### Task item
All of the data must be printed exactly; please include every line.

### Recorded data

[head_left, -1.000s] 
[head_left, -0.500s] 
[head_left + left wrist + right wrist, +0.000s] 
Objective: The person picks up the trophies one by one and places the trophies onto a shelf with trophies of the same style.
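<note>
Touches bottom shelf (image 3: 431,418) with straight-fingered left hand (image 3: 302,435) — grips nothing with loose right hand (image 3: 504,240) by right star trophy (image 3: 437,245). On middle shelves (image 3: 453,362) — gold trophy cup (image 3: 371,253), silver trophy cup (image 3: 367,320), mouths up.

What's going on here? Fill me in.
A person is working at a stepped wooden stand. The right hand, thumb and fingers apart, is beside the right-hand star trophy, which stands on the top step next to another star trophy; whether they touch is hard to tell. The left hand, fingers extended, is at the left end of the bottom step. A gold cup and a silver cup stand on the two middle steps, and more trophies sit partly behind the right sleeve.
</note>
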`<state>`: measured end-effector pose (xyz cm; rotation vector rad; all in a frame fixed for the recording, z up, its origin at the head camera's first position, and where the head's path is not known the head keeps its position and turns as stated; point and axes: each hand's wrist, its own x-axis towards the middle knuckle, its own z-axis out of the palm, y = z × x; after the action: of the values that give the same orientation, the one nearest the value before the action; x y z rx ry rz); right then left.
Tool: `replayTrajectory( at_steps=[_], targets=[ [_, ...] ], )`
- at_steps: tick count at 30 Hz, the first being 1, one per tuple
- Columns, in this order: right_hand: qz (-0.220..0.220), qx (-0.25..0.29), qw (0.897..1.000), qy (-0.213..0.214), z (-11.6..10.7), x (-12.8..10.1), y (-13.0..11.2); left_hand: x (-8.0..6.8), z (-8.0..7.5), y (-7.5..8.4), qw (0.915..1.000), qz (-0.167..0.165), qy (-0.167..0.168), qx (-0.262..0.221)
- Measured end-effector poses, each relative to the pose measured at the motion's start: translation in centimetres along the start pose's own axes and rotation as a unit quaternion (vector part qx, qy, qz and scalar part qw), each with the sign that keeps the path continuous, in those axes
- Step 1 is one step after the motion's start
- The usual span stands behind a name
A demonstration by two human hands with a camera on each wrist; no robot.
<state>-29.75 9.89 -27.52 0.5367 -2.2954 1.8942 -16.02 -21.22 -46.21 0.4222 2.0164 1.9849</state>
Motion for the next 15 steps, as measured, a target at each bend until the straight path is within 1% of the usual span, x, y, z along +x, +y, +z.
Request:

### Expected output
[head_left, -1.000s] 
[head_left, -0.500s] 
[head_left + left wrist + right wrist, +0.000s] 
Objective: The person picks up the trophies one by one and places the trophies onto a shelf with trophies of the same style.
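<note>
Touches bottom shelf (image 3: 431,418) with straight-fingered left hand (image 3: 302,435) — grips nothing with loose right hand (image 3: 504,240) by right star trophy (image 3: 437,245). On middle shelves (image 3: 453,362) — gold trophy cup (image 3: 371,253), silver trophy cup (image 3: 367,320), mouths up.

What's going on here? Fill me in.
A person is working at a stepped wooden stand. The right hand, thumb and fingers apart, is beside the right-hand star trophy, which stands on the top step next to another star trophy; whether they touch is hard to tell. The left hand, fingers extended, is at the left end of the bottom step. A gold cup and a silver cup stand on the two middle steps, and more trophies sit partly behind the right sleeve.
</note>
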`<state>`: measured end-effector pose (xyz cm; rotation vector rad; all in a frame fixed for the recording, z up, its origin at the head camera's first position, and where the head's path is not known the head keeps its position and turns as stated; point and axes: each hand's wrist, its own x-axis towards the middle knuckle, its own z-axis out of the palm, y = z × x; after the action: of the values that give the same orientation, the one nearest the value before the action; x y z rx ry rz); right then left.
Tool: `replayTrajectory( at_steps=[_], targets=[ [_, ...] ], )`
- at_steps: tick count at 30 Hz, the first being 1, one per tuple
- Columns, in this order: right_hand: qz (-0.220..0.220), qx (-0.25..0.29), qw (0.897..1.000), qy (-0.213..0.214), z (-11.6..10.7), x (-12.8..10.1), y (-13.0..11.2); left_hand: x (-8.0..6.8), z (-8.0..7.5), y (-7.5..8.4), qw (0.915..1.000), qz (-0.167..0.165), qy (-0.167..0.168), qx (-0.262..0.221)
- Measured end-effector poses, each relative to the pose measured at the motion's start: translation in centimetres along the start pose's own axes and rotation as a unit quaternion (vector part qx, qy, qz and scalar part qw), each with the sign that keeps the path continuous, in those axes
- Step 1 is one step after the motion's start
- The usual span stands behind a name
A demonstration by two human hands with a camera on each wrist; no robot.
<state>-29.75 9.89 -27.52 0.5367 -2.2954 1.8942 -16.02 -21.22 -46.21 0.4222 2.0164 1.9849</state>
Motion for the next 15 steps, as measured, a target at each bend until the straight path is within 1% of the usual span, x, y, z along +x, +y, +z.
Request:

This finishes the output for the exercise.